- _EXERCISE DESCRIPTION_
Where the records below show a line containing "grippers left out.", start copying; end with the line containing "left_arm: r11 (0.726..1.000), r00", and copy it too.

Start of SOURCE MATERIAL

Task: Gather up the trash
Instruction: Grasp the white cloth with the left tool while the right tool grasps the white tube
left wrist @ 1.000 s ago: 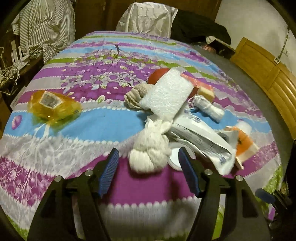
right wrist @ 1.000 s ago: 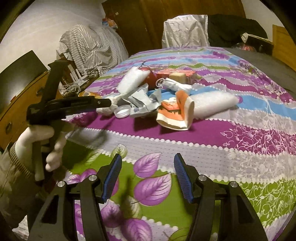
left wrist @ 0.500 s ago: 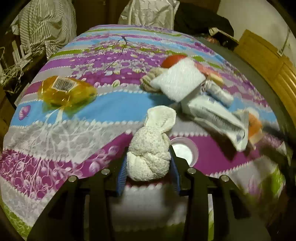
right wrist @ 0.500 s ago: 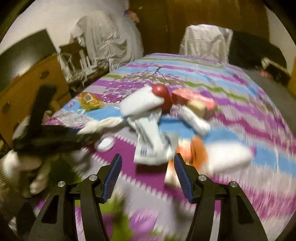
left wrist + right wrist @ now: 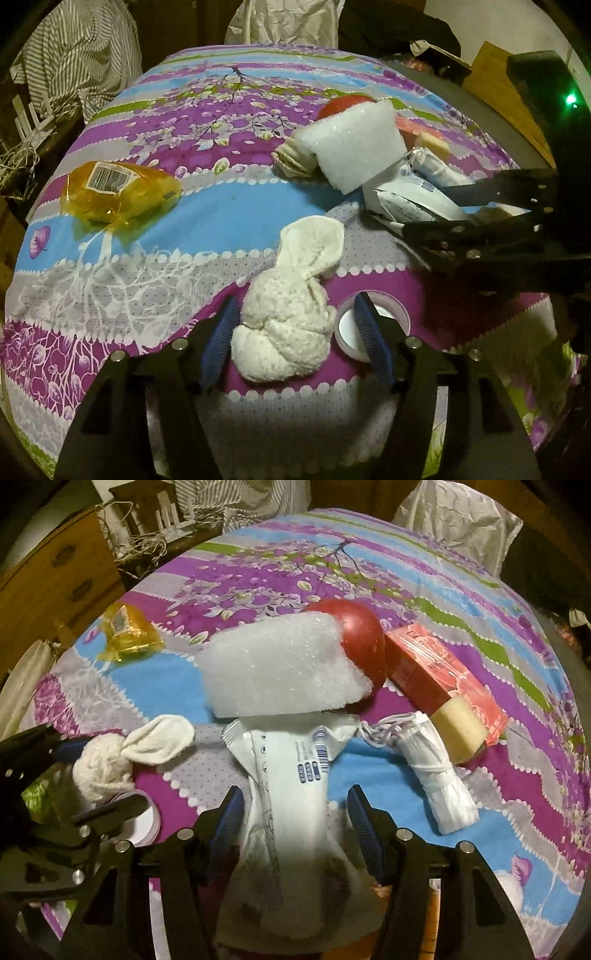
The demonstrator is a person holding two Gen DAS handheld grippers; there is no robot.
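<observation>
A white rolled sock (image 5: 284, 332) lies on the bedspread between the blue pads of my left gripper (image 5: 295, 332). The jaws are opening and the pads stand just clear of the sock. A white round lid (image 5: 347, 332) sits by the right pad. My right gripper (image 5: 295, 812) is open over a crumpled white wrapper (image 5: 291, 786), which lies between its fingers untouched. Beyond it are a white foam block (image 5: 280, 668), a red ball (image 5: 360, 638), a red box (image 5: 436, 664), a yellow sponge (image 5: 461, 734) and a rolled white bag (image 5: 439, 775). A yellow plastic bag (image 5: 118, 192) lies apart on the left.
The purple, blue and green bedspread (image 5: 184, 229) covers the whole bed. A beige sock (image 5: 295, 158) pokes out beside the foam. A wooden dresser (image 5: 55, 579) and striped cloth (image 5: 81, 55) stand left of the bed. A crinkled white bag (image 5: 461, 520) sits at its far end.
The left jaws squeezed the white sock half a second ago and have since spread off it. The right gripper swept from the bed's near corner to over the white wrapper.
</observation>
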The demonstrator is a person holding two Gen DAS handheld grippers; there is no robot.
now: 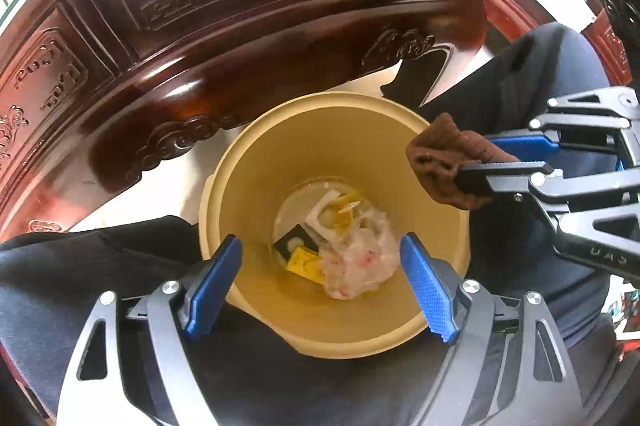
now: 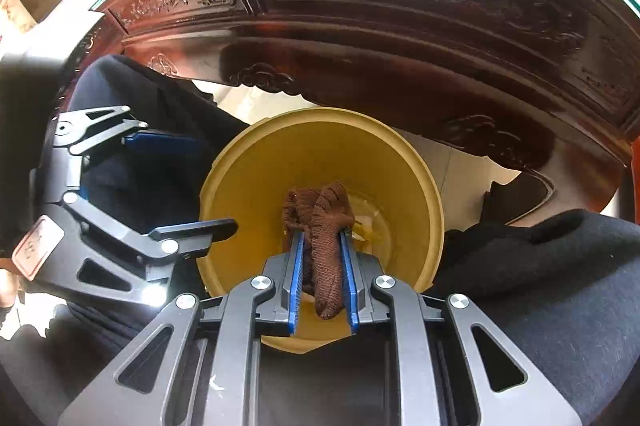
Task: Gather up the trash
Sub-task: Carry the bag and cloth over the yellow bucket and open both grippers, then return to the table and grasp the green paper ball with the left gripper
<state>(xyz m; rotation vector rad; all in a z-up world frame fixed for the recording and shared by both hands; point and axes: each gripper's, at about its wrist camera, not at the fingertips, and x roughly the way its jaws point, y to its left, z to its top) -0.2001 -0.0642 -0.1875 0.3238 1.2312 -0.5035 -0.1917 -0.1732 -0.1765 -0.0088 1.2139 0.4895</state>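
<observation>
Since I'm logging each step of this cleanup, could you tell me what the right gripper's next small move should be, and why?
Probably open the right gripper to drop the brown sock. The jaws are shut on it directly over the yellow bin, which already holds crumpled trash, and the open left gripper is empty.

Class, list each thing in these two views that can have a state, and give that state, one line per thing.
Left gripper: open, empty, above the bin.
Right gripper: shut on the brown sock.
Brown sock: bunched, pinched between the pads, over the bin's mouth.
Yellow bin: upright, open-topped, trash at the bottom.
Trash: crumpled wrappers lying inside.
</observation>
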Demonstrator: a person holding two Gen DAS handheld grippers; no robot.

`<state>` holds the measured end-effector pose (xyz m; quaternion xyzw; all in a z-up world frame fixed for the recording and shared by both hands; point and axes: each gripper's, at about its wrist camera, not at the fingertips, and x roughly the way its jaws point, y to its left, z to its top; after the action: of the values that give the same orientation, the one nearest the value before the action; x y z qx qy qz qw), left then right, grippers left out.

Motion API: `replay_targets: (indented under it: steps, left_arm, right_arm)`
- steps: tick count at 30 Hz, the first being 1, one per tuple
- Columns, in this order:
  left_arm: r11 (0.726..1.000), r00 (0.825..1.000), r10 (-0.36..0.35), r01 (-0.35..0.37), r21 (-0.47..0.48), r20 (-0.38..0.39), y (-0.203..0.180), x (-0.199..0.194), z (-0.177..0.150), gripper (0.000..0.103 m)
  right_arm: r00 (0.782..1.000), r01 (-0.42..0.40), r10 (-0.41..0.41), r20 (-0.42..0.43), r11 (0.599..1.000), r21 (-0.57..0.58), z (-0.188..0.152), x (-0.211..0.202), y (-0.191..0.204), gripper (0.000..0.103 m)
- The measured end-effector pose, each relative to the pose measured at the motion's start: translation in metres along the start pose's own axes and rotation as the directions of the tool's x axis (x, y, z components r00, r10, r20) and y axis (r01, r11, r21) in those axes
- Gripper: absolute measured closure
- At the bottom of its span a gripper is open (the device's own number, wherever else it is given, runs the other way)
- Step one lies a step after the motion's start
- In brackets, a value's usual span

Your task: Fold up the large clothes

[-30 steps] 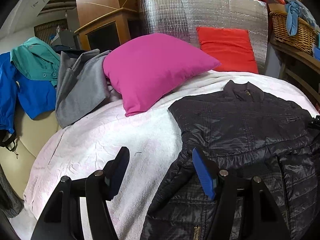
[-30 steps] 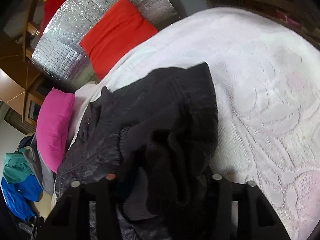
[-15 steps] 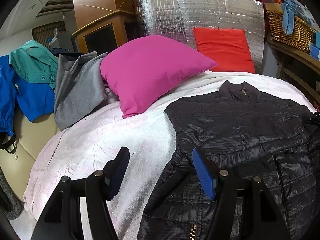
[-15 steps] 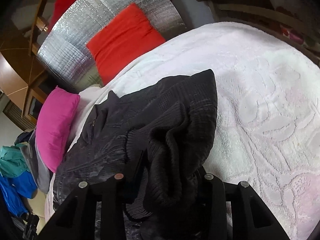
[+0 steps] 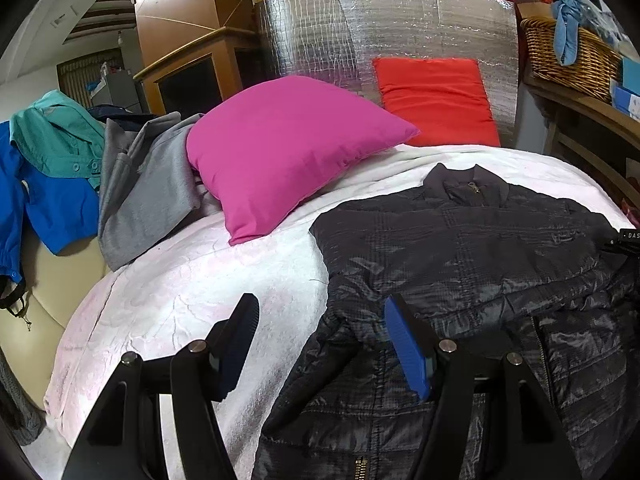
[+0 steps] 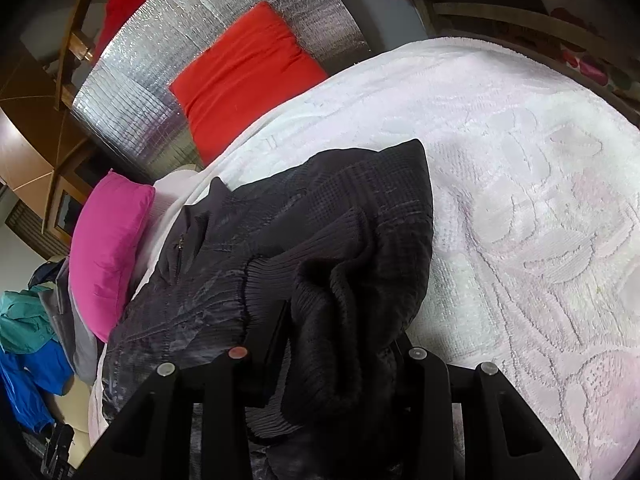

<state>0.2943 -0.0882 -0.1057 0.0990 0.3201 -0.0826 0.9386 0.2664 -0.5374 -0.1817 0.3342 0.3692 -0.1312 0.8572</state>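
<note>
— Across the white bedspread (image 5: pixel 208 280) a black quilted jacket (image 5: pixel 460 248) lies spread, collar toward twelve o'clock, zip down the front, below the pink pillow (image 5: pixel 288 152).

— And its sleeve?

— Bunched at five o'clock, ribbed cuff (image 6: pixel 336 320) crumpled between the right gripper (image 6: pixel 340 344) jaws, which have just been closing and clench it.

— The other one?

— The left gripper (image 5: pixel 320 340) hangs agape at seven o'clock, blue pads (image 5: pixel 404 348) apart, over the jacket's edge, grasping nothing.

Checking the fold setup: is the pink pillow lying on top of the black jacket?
No, the pink pillow rests on the white blanket, apart from the black jacket.
</note>
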Motion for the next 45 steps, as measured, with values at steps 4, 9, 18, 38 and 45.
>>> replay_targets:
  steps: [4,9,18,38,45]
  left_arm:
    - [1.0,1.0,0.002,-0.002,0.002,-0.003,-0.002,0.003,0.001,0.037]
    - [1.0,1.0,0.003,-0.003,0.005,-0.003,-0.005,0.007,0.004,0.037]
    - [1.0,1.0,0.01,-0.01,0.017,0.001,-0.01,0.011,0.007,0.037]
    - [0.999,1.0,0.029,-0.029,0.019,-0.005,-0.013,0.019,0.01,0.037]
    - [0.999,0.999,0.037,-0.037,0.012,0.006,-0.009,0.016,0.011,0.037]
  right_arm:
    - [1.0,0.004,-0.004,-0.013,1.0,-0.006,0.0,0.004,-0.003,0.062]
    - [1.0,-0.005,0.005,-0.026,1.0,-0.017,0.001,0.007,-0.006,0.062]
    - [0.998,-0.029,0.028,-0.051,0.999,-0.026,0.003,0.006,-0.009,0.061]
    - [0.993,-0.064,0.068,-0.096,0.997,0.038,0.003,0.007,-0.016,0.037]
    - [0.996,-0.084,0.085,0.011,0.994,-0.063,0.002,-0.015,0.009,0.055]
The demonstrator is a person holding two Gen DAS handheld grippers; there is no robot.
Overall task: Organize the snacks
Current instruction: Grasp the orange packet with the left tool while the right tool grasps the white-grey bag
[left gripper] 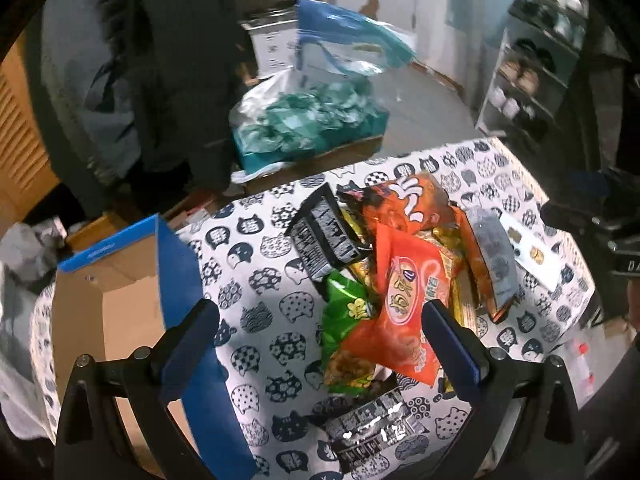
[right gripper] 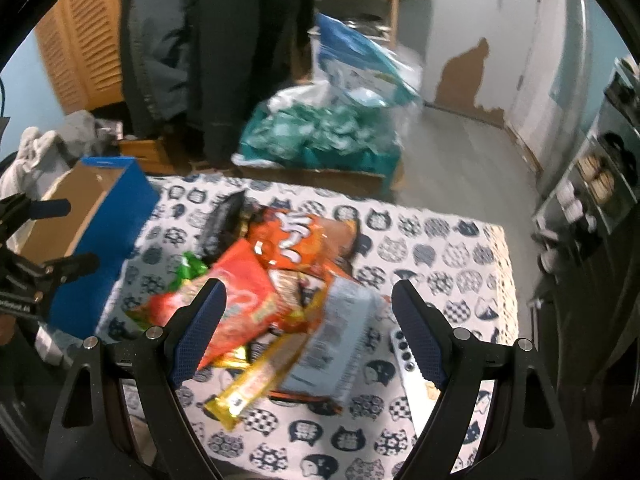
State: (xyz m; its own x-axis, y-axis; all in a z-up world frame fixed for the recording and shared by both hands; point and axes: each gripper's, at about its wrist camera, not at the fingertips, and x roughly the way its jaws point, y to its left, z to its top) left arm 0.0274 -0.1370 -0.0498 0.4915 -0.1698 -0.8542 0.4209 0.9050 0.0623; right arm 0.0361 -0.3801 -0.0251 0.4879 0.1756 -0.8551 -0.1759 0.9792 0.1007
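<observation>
A pile of snack packets lies on a table with a cat-print cloth (left gripper: 256, 344). It holds a red-orange bag (left gripper: 408, 300), a bigger orange bag (left gripper: 404, 200), a green packet (left gripper: 344, 320), black-and-white packets (left gripper: 324, 236) and gold bars (right gripper: 248, 388). An open blue cardboard box (left gripper: 120, 304) stands at the table's left. My left gripper (left gripper: 320, 320) is open and empty above the cloth, just left of the pile. My right gripper (right gripper: 308, 312) is open and empty over the near side of the pile (right gripper: 280, 280), above a pale packet (right gripper: 340, 344).
A white remote-like item (right gripper: 408, 368) lies on the cloth at the right of the pile. Behind the table a cardboard box holds teal packets (left gripper: 312, 128). Dark coats (right gripper: 208, 40) hang at the back. A shelf rack (left gripper: 524, 80) stands at the right.
</observation>
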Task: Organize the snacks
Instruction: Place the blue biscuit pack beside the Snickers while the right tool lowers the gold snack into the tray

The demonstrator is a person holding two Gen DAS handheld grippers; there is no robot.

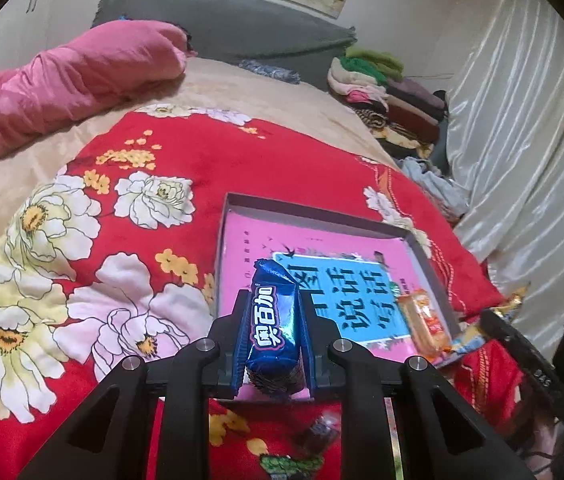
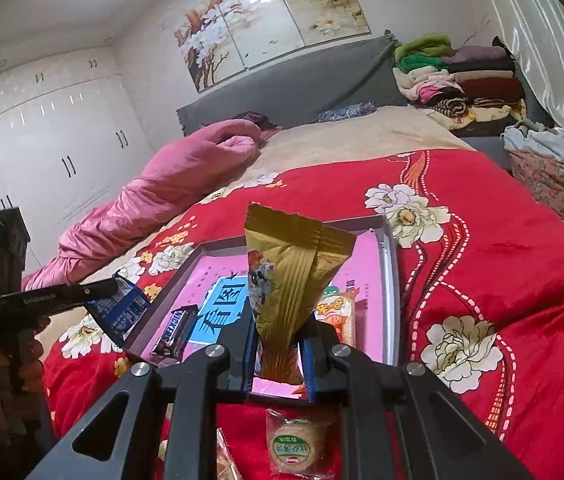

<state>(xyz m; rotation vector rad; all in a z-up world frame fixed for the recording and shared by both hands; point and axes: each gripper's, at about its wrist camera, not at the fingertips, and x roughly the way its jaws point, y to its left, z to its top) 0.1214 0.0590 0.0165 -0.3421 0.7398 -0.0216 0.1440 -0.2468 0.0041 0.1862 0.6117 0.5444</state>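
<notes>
Your left gripper [image 1: 272,320] squeezes a blue cookie pack [image 1: 272,312] tight between its jaws. The pack stands up on end, over the near left edge of the tray [image 1: 238,200]. The bottom of the pack hides behind the black gripper frame.

Your right gripper [image 2: 280,344] squeezes a gold snack bag [image 2: 289,280]. The bag sticks up tall over the near edge of the same tray [image 2: 389,280]. Its lower end is tucked down between the jaws, so you can't see it.

The tray is flat with low gray walls. It sits on a red blanket with big white flowers [image 1: 202,152]. A pink and blue sheet with big letters [image 1: 341,292] lines the bottom. The snacks you hold cover part of the letters.

Inside the tray lies an orange snack pack [image 2: 337,312], near the right wall. The gold bag hides part of it. A dark chocolate bar [image 2: 174,332] lies by the tray's near left corner.

In front of the tray, on the blanket, lies a round cookie in a clear wrapper with a green label [image 2: 295,444]. One more wrapper at the bottom edge of the right view is cut off and hard to make out.

From the right view, you see the left gripper from the side, with your hand [image 2: 30,356] around its handle.
</notes>
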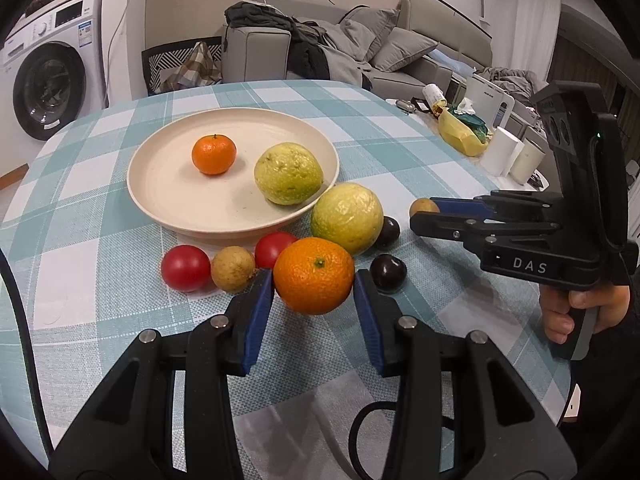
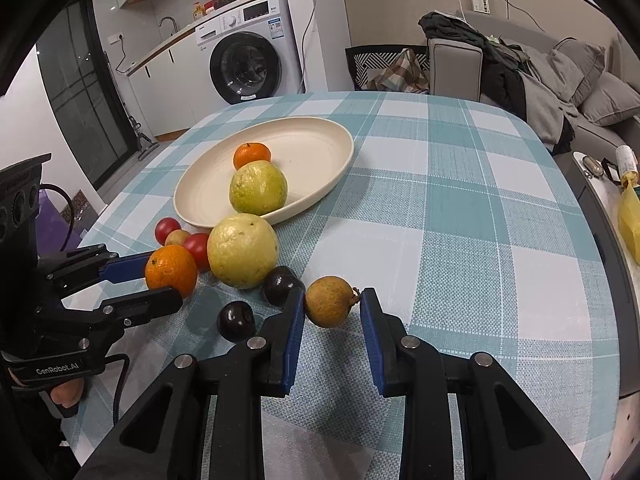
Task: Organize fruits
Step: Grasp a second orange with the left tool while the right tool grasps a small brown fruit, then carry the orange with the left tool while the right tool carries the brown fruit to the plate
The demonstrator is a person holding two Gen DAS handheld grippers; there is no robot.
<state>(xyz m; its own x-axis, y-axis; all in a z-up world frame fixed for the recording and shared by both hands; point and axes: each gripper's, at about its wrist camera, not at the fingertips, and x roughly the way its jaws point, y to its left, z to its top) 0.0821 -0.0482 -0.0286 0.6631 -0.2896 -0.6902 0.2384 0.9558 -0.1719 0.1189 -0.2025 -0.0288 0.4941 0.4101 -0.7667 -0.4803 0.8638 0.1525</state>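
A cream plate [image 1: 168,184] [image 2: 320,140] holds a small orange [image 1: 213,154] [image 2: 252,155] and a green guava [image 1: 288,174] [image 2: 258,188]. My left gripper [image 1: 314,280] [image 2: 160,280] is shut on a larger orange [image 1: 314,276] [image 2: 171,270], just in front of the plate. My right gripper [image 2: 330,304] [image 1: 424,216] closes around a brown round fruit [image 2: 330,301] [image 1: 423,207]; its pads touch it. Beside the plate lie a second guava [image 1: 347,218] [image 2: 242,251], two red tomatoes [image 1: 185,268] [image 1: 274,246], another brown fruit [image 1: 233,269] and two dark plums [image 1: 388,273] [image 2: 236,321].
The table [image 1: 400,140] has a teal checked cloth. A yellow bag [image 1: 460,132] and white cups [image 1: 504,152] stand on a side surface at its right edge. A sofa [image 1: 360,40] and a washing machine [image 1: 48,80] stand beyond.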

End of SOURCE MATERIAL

- _FINISHED EXERCISE_
`<state>` holds the measured end-effector pose (xyz m; quaternion xyzw; all in a z-up world frame fixed for the recording and shared by both hands; point and axes: each gripper's, at about its wrist camera, not at the fingertips, and x roughly the way its jaws point, y to its left, z to its top; after the action: of the values that give the same orientation, the one nearest the value before the action; x y z qx qy qz qw), left then right, grippers left out.

Motion API: `replay_targets: (indented under it: steps, left_arm, right_arm)`
- steps: tick count at 30 Hz, the first being 1, one per tuple
- Columns, in this order:
  left_arm: r11 (0.726..1.000), r00 (0.825..1.000), r10 (-0.36..0.35), r01 (-0.35..0.37), r21 (-0.47..0.48), r20 (-0.38..0.39), y (-0.203..0.180), x (-0.199..0.194), z (-0.177..0.150), gripper (0.000..0.103 m)

Output for the exercise is now complete.